DATASET SECTION START

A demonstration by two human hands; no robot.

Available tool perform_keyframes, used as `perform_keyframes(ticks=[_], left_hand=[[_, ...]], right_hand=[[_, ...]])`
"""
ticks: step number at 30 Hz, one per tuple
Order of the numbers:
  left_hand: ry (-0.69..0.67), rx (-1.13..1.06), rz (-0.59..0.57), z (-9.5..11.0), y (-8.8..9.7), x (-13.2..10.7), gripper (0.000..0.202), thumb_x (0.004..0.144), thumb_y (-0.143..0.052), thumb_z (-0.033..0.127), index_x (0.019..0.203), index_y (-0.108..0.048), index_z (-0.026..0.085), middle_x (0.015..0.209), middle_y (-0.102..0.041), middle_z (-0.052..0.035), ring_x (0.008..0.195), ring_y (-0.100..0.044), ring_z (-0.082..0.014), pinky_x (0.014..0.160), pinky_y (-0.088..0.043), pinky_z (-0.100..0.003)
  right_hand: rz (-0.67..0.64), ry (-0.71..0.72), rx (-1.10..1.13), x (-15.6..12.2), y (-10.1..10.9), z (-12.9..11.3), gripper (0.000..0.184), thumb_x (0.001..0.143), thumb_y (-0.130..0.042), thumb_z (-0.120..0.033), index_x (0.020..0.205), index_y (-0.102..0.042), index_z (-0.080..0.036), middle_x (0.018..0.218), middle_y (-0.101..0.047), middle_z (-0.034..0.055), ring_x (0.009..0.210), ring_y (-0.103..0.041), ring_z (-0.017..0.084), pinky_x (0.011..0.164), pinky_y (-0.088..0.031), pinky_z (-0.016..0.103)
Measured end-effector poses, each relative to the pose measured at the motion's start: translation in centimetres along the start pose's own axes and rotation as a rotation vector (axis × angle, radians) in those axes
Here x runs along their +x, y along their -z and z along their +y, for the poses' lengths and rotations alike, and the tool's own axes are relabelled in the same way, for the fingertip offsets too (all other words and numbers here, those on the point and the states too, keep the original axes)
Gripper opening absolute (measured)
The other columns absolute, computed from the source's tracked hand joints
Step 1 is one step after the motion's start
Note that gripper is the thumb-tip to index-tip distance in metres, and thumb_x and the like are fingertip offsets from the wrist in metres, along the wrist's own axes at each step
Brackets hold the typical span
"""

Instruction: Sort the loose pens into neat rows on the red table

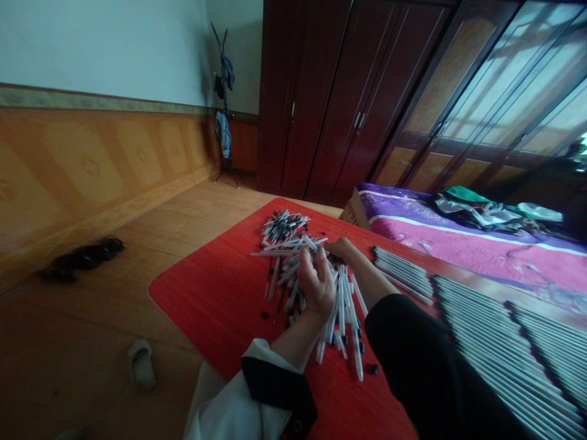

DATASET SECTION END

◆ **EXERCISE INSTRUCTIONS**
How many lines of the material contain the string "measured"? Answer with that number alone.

◆ **RESPONSE TO THE EXERCISE**
2